El magnate norteamericano Donald Trump volvió al “ring de box”, pero esta vez no para seguir con la pelea con Rossie O’Donnell.
El retorno de Trump a los titulares y noticieros se debe a Bárbara Walters.
La famosa presentadora regresó de unas vacaciones y apoyó de inmediato a Rosie O’Donnell en su amarga pelea verbal con Donald Trump.
Walters, creadora del programa matutino de tertulia “The View” de la cadena ABC, dijo que ella nunca le dijo a Trump que no quería a O’Donnell en su programa, como él ha sostenido. “Nada podría estar más lejos de la verdad”, aseguró.
“Ella ha traído una nueva vitalidad a este programa y los índices de audiencia lo demuestran”, indicó Walters sobre O’Donnell, quien se encuentra de vacaciones esta semana. Cuando regrese, agregó, “la recibiremos con los brazos abiertos”.
Walters aprovechó la ocasión para aplacar las cosas con Trump, quien se irritó cuando O’Donnell dijo en “The View” que había estado “en la quiebra tantas veces”.
La pacificadora
La presentadora expresó “ABC me ha pedido que diga esto sólo para aclarar las cosas, y citaré: Donald Trump jamás se ha declarado en bancarrota personal. Varios de sus casinos han presentado la solicitud de protección por bancarrota empresarial. Están fuera de la quiebra ahora”, dijo Walters.

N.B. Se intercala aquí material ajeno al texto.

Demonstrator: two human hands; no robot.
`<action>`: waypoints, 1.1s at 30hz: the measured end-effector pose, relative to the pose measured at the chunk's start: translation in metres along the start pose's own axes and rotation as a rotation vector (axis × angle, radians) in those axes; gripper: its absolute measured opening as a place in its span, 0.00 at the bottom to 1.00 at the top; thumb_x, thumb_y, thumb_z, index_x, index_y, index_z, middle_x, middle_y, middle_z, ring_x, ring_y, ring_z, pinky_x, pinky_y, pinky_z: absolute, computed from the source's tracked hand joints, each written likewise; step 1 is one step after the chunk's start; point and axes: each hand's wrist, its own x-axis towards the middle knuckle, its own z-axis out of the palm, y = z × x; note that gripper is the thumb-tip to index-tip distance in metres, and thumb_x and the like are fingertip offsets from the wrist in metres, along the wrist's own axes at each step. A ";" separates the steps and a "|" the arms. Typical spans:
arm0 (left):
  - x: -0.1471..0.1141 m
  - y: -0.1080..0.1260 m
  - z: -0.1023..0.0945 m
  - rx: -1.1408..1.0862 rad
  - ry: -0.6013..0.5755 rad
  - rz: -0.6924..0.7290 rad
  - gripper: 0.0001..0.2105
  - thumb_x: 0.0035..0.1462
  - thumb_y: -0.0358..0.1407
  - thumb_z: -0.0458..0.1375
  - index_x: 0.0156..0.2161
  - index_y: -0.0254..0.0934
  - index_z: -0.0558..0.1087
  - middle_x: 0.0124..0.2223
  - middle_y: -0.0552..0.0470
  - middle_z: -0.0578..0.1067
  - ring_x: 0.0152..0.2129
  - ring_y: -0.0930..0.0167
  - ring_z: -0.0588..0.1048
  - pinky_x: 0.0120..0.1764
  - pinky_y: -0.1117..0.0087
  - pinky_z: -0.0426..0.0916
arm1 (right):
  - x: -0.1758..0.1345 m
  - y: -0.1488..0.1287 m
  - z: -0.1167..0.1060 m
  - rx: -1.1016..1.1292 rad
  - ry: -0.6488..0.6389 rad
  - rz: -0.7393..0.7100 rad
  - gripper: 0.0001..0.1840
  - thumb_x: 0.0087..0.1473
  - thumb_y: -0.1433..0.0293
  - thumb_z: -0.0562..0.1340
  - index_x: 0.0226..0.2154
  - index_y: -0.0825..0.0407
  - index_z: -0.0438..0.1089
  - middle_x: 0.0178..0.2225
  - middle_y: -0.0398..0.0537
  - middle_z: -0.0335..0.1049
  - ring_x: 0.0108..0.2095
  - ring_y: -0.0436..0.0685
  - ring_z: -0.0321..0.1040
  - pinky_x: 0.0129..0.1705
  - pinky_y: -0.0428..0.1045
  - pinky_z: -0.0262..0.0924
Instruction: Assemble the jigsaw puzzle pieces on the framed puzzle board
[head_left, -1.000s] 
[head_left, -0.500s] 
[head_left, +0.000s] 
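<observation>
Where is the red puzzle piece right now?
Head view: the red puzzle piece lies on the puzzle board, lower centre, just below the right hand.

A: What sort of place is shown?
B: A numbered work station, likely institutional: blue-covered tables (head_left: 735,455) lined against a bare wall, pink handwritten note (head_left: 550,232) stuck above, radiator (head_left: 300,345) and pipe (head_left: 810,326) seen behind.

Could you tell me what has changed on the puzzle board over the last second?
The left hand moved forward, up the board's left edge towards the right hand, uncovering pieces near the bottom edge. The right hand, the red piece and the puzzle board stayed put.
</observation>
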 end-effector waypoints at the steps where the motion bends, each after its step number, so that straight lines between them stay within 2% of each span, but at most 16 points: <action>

En una entrevista telefónica con la AP, Trump dijo el miércoles que aprecia el hecho de que Walters “hiciera una retracción” y alegó que los “ratings subieron por gente como yo”.
“Bárbara entiende totalmente lo que me dijo”, acotó. “Al mismo tiempo, ella no puede decir eso porque tiene que trabajar con la mujer. Pero no trabajará con ella por mucho tiempo. Es decir, esa cosa va a explotar porque Rosie está chiflada”.
El inicio de la guerra
Esta disputa verbal inició por culpa de la Miss Estados Unidos, Tara Conner.
O’Donnell y Trump han estado peleando desde que el empresario anunció en diciembre que la reina de belleza, cuya corona estuvo en peligro porque la joven fue vista bebiendo siendo menor de edad, podía mantener su título. Trump es el propietario de la organización Miss Universo, que incluye los certámenes Miss Estados Unidos y Miss Teen USA.
El comportamiento de la Miss Estados Unidos, Tara Conner, desencadenó esta rencilla.
Trump contraatacó a O’Donnell llamándola “perdedora” y “bravucona”, entre otros insultos.